Réforme du discours religieux
Dans le même ordre d’idée, une réforme du discours religieux devrait impérativement s’effectuer; ce dernier étant à la fois une matière transversale (enseignée du primaire au bac) et un facteur impactant l’éducation familiale, point de départ du mal, car la société actuelle n’est autre que le reflet des conditionnements subis en famille.

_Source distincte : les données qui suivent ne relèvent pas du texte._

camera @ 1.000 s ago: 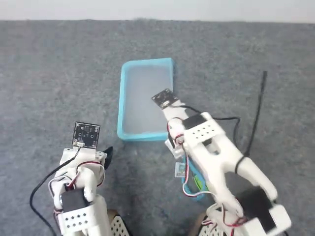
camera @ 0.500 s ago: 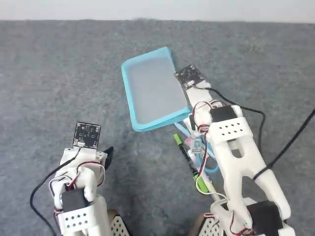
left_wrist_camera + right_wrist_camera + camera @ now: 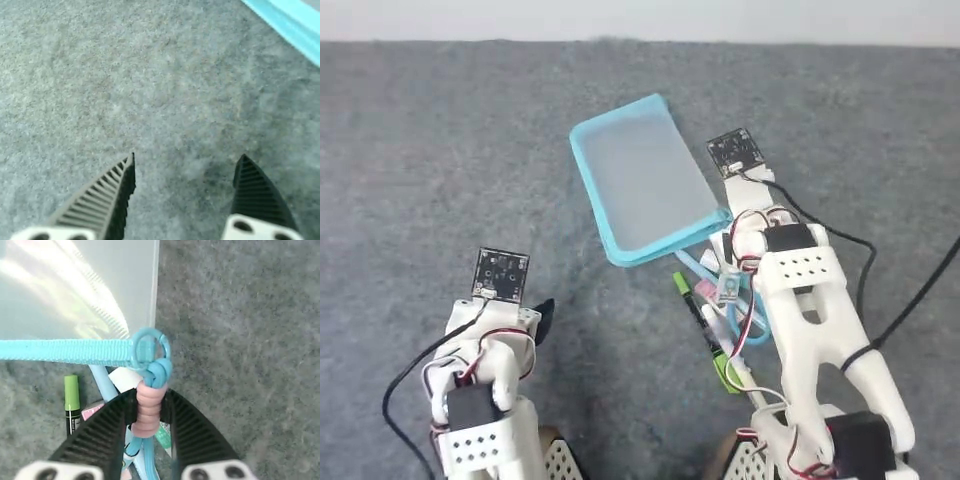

D’après l’interprétation actuelle -basée sur une lecture myope et rétrograde du texte sacré- tout est acquis pour l’homme. Sa seule appartenance au sexe masculin lui suffit de motif de supériorité pour s’adjuger le recours à la violence contre un être par définition «déficient en intelligence et en religion».
Le portrait dressé de la femme, étant en effet celui d’un être ne pouvant jouir de son libre-arbitre (tutelle du père suivie de celle du mari), mais devant être soumis et puni.
L’État devrait faire preuve de bravoure et franchir le cap, car il assume bien une part de responsabilité dans l’instrumentalisation de la religion par la gente masculine pour traiter impitoyablement les femmes, et ce en usant lui-même de la religion dans la sphère publique pour justifier certains actes.
Enfin, ni les efforts de l’école, ni ceux de la loi ne sauraient porter leurs fruits sans des médias engagés pour la cause féminine. D’abord, les contenus sexistes doivent être bannis des médias, lesquels doivent être dorénavant tenus comptables pour tout dérapage dans ce sens.
Le Code de la presse devrait inclure des sanctions appropriées. Ensuite, ces mêmes médias devraient désormais se mobiliser pour atteindre les foyers, et ce par le biais de spots de sensibilisation, d’émissions-débats… afin de phagocyter progressivement la violence.